> _ACTIVITY_:
Reprint the lines below as they are, minus the pictures.

> _RECORDS PROVIDED_:
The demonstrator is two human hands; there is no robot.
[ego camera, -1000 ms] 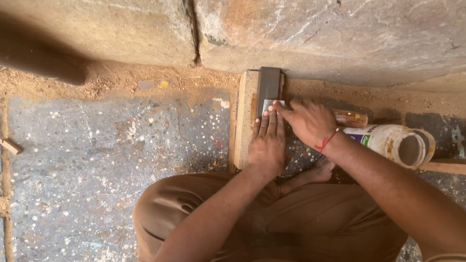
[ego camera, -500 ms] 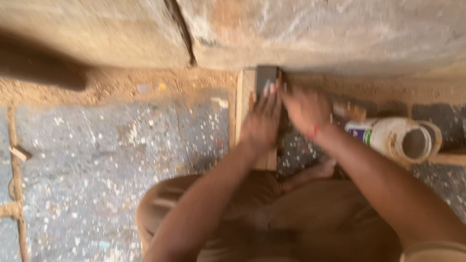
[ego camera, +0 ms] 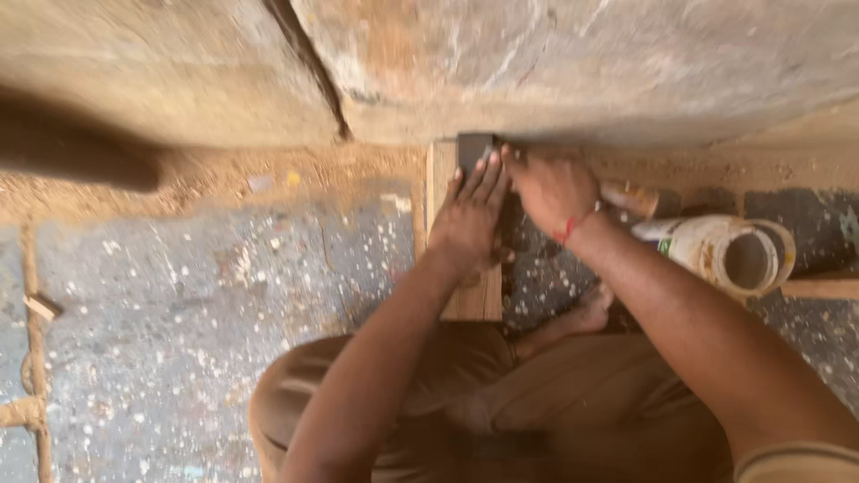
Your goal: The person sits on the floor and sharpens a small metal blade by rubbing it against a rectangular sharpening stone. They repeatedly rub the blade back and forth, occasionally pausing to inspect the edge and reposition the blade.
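At upper centre of the frame, a dark block (ego camera: pixel 474 148) is being pressed flat onto a wooden plank (ego camera: pixel 465 300) by the outstretched left hand (ego camera: pixel 472 219), while the right hand (ego camera: pixel 552 185), fingers curled, is gripping its edge to steady it.

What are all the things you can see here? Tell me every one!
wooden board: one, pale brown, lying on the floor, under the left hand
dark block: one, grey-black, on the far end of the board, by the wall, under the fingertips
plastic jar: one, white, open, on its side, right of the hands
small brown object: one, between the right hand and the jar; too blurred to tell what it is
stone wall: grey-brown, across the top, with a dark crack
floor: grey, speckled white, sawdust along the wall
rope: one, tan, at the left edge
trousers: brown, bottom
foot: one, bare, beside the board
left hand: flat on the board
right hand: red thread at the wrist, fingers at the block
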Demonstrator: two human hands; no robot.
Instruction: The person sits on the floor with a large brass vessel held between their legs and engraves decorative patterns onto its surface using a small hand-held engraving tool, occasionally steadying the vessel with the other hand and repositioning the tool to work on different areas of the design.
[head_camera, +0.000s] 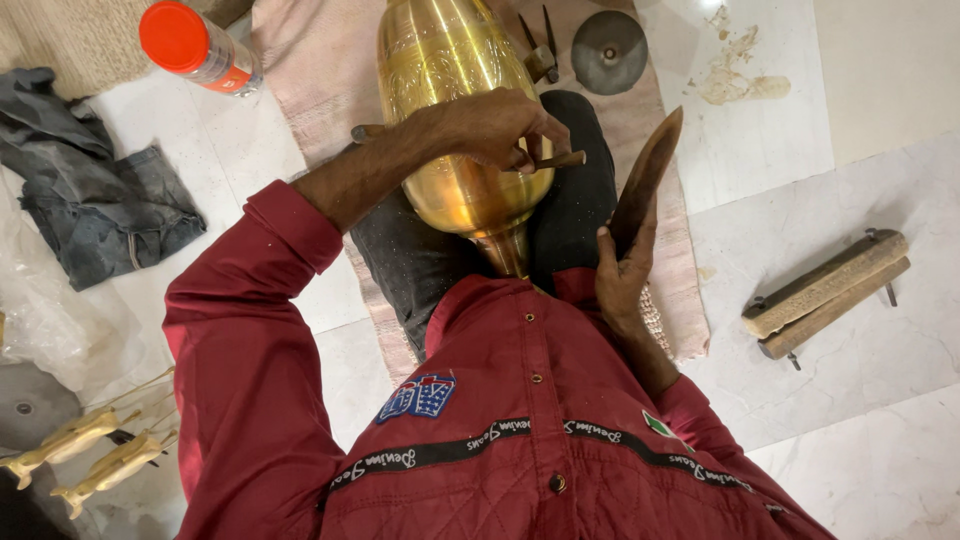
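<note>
Two hands working over one brass vessel (450, 110). Left hand (497, 128) curling across the vessel's lower body, fingers pinching shut around a thin dark punch tool (555, 160), holding its tip against the metal. Right hand (620, 275), at four o'clock from the left, gripping closed around the lower end of a dark wooden mallet (648, 175), raising it tilted toward one o'clock, just beside the vessel but apart from it. Vessel lying lengthwise between the knees on black trousers (580, 200), narrow neck pointing toward six o'clock, wide engraved body reaching toward twelve. Resting beneath it all, a pink mat (300, 60). Lying at one o'clock on the mat, small pincers (541, 55) and a round dark metal disc (609, 50). Lying at three o'clock on the white floor, well apart, a wooden clamp block (826, 293) with metal pins. Lying at eleven o'clock, a clear bottle with an orange cap (200, 48); at nine o'clock, a crumpled grey cloth (100, 200); at seven o'clock, several small brass figures (95, 455).
</note>
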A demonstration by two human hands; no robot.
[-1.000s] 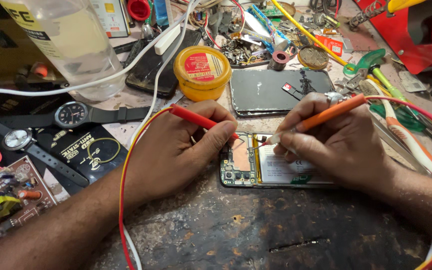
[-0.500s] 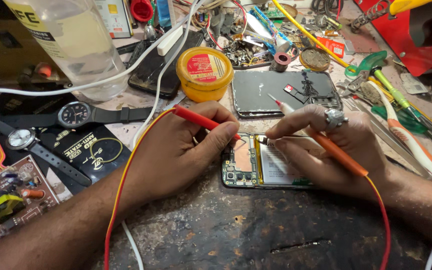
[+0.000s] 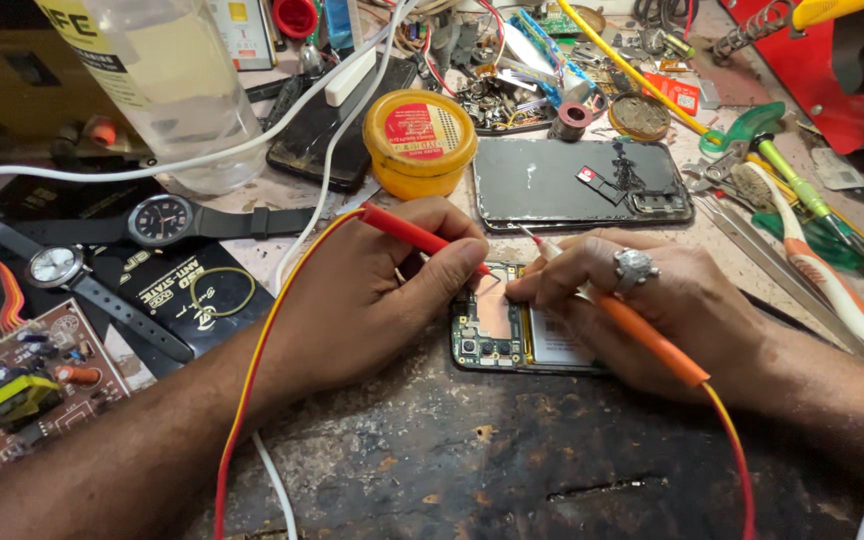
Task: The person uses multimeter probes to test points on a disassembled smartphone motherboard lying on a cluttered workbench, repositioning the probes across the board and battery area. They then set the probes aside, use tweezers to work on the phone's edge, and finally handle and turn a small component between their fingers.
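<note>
Probing step — left hand [image 3: 372, 300] grips a red probe [image 3: 422, 236], right hand [image 3: 652, 310] an orange probe [image 3: 642, 335], tips over the opened phone [image 3: 512, 335] on the tabletop [image 3: 512, 460] — next calls for steady tip contact

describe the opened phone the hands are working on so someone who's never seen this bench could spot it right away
Start at the round yellow tin near the top middle of the bench, then drop down to where the left hand and right hand meet. The opened phone lies between them. Unlike the intact dark phone behind it, its circuit board is exposed.
</note>
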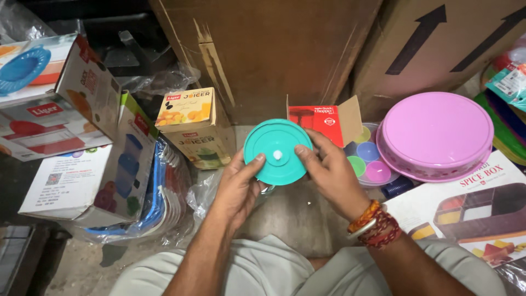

> _SOLVED EXERCISE_:
The demonstrator is two human hands; there is no robot.
[ego camera, -1000 ms] 
[ego camera, -500 ms] 
[ego camera, +0 ms] 
Your goal: The person sits on the floor and sharpens a small metal blade by rubbing it against a rectangular sharpening stone. They repeatedly rub the blade back and forth, occasionally pausing to inspect the edge and reposition the blade.
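At upper centre of the frame, a dark block (ego camera: pixel 474 148) is being pressed flat onto a wooden plank (ego camera: pixel 465 300) by the outstretched left hand (ego camera: pixel 472 219), while the right hand (ego camera: pixel 552 185), fingers curled, is gripping its edge to steady it.

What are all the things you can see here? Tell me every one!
wooden board: one, pale brown, lying on the floor, under the left hand
dark block: one, grey-black, on the far end of the board, by the wall, under the fingertips
plastic jar: one, white, open, on its side, right of the hands
small brown object: one, between the right hand and the jar; too blurred to tell what it is
stone wall: grey-brown, across the top, with a dark crack
floor: grey, speckled white, sawdust along the wall
rope: one, tan, at the left edge
trousers: brown, bottom
foot: one, bare, beside the board
left hand: flat on the board
right hand: red thread at the wrist, fingers at the block
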Demonstrator: two human hands; no robot.
Instruction: The person sits on the floor with a large brass vessel held between their legs and engraves decorative patterns onto its surface using a small hand-held engraving tool, occasionally steadying the vessel with the other hand and repositioning the tool to work on different areas of the design.
[head_camera, +0.000s] 
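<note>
Two hands working over one brass vessel (450, 110). Left hand (497, 128) curling across the vessel's lower body, fingers pinching shut around a thin dark punch tool (555, 160), holding its tip against the metal. Right hand (620, 275), at four o'clock from the left, gripping closed around the lower end of a dark wooden mallet (648, 175), raising it tilted toward one o'clock, just beside the vessel but apart from it. Vessel lying lengthwise between the knees on black trousers (580, 200), narrow neck pointing toward six o'clock, wide engraved body reaching toward twelve. Resting beneath it all, a pink mat (300, 60). Lying at one o'clock on the mat, small pincers (541, 55) and a round dark metal disc (609, 50). Lying at three o'clock on the white floor, well apart, a wooden clamp block (826, 293) with metal pins. Lying at eleven o'clock, a clear bottle with an orange cap (200, 48); at nine o'clock, a crumpled grey cloth (100, 200); at seven o'clock, several small brass figures (95, 455).
</note>
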A demonstration by two human hands; no robot.
[-1.000s] 
[-0.500s] 
[+0.000s] 
Task: The person uses multimeter probes to test points on a disassembled smartphone motherboard lying on a cluttered workbench, repositioning the probes across the board and battery area. They then set the probes aside, use tweezers to work on the phone's edge, and finally handle and turn a small component between their fingers.
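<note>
Probing step — left hand [image 3: 372, 300] grips a red probe [image 3: 422, 236], right hand [image 3: 652, 310] an orange probe [image 3: 642, 335], tips over the opened phone [image 3: 512, 335] on the tabletop [image 3: 512, 460] — next calls for steady tip contact

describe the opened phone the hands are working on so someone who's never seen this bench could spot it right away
Start at the round yellow tin near the top middle of the bench, then drop down to where the left hand and right hand meet. The opened phone lies between them. Unlike the intact dark phone behind it, its circuit board is exposed.
</note>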

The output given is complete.